It is permissible to consider the Revolution as being partly a necessity, but it was above all—which is what the fatalistic writers already cited do not show us—a permanent struggle between theorists who were imbued with a new ideal, and the economic, social, and political laws which ruled mankind, and which they did not understand. Not understanding them, they sought in vain to direct the course of events, were exasperated at their failure, and finally committed every species of violence. They decreed that the paper money known as assignats should be accepted as the equivalent of gold, and all their threats could not prevent the fictitious value of such money falling almost to nothing. They decreed the law of the maximum, and it merely increased the evils it was intended to remedy. Robespierre declared before the Convention “that all the sans-culottes will be paid at the expense of the public treasury, which will be fed by the rich,” and in spite of requisitions and the guillotine the treasury remained empty.

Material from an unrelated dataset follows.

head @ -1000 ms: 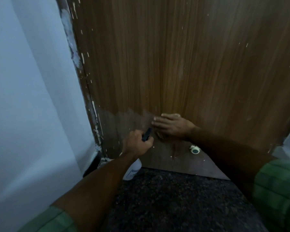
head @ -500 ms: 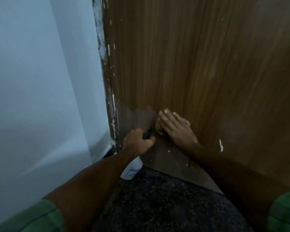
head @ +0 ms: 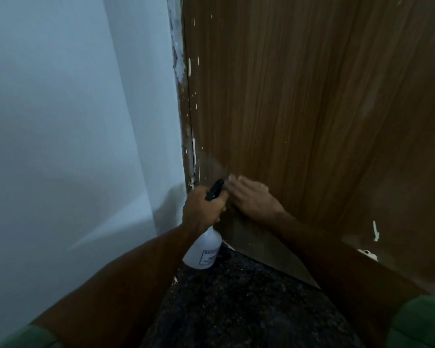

Having broken all human restraints, the men of the Revolution finally discovered that a society cannot live without them; but when they sought to create them anew they saw that even the strongest society, though supported by the fear of the guillotine, could not replace the discipline which the past had slowly built up in the minds of men. As for understanding the evolution of society, or judging men's hearts and minds, or foreseeing the consequences of the laws they enacted, they scarcely attempted to do so.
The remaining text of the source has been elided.